Take the North, for instance, which has ruled Nigeria far more number of years than the South. If power truly works in the true sense of it for those that wielded it, not just for a few close allies and elite circles, the North should have been a land flowing with milk and gold today. The North should have been the most progressive, the most educated, and the most economically buoyant with the state of the art infrastructure. The North should have been enjoying the best infant and maternal mortality rating, the best poverty index rating, the best school enrolment rating, the best performance in Federal Common Entrance, Senior School Certificate Examination, and Unified Tertiary Matriculation Examination. It should be the most secure. In fact, it should have been the best in Human Development index. But as we know, the reverse is the glaring case as the region, with all its years in power, is first from the rear. With due respect, if Nigeria has become the poverty capital of the world as the global rating shows, Northern Nigeria is the hometown of the said poverty and now the bedroom and hotbed of insecurity.

Now, turn the torchlight on the South East, which suffered the brunt and devastation of civil war and has not held power for one day, except General Aguiyi Ironsi’s short and checkered stint. Yet with little or no support at all from the Federal Government, the Igbo, with due respect, are dwarfing the North on all the aforementioned fronts. All they have got are their ingenuity, doggedness, highly competitive and daring spirit.

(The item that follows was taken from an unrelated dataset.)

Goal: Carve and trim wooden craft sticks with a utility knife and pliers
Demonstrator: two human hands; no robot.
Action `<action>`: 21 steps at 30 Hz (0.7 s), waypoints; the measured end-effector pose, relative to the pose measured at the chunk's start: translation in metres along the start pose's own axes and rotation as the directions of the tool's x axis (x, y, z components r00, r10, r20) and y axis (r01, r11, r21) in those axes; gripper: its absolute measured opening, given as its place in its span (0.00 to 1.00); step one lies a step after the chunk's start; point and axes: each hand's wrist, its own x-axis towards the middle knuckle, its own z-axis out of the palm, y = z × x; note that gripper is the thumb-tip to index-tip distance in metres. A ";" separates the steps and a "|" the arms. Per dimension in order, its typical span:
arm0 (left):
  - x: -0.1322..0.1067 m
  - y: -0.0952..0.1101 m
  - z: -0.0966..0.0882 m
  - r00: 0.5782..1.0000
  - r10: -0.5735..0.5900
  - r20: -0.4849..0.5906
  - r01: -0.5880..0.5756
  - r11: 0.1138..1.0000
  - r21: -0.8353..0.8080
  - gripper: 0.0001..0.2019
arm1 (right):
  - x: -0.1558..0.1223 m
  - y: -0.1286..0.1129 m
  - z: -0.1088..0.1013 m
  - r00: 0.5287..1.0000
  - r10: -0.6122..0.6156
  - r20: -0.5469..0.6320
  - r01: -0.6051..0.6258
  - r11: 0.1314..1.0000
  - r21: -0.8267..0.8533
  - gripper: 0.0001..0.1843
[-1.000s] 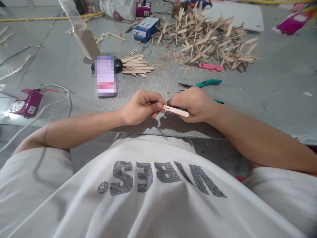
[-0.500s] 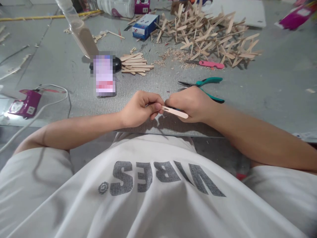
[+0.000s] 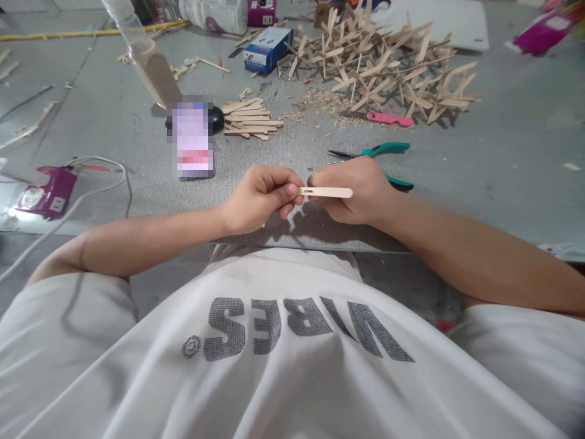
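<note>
Between thumb and fingers, my left hand pinches one end of a wooden popsicle stick. A small dark slot shows in the stick close to my fingertips. The stick's rounded free end reaches across in front of my right hand. That hand is closed with the fingers curled under and hidden; what it holds, if anything, I cannot make out. Just beyond it lie pliers with green handles, partly covered by the hand.
A big heap of popsicle sticks lies at the back, with wood shavings and a pink-handled knife before it. Left of centre are a phone, a small fan of sticks and a tilted bottle. A blue box stands behind.
The stick's free end has swung up and away from me, so the stick now lies nearly level across the view. My right hand has shifted slightly.
</note>
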 end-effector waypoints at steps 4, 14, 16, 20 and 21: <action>0.001 0.001 -0.002 1.000 -0.012 0.009 0.011 0.999 0.032 0.32 | 0.000 0.005 -0.004 0.997 -0.036 0.068 0.033 0.999 0.041 0.08; -0.002 -0.001 -0.001 0.999 -0.012 0.040 0.010 0.998 0.059 0.20 | 0.001 0.002 -0.001 0.991 -0.123 -0.047 0.125 0.992 0.031 0.08; -0.003 -0.001 0.001 0.999 -0.018 0.030 0.016 0.999 0.040 0.24 | 0.000 0.001 0.000 0.993 -0.087 -0.075 0.088 0.996 0.012 0.10; -0.004 0.002 0.005 1.000 -0.022 0.015 0.022 1.000 0.003 0.31 | -0.003 -0.001 0.005 0.987 -0.015 -0.162 0.003 0.997 -0.072 0.15; -0.003 0.002 0.005 1.000 -0.022 0.011 0.022 1.000 0.000 0.33 | -0.004 -0.002 0.006 0.984 -0.003 -0.179 -0.015 0.995 -0.098 0.17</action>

So, talking about competent people to lead Nigeria, when did the Igbo begin to run short of competent leaders in every sphere of human endeavour? Talking about competition, when did Ndigbo become scared of competition? When did we begin to fret and shake at competitions? Never! Not in this life. On the contrary, Ndigbo have never begged to be pitied or unduly favoured. No! All we have ever yearned for is a competitive environment and a level playing ground. Therein lies the raison d’état for the quest for restructuring. Once the ground is level, trust the Igbo man never to “carry last”. He excels.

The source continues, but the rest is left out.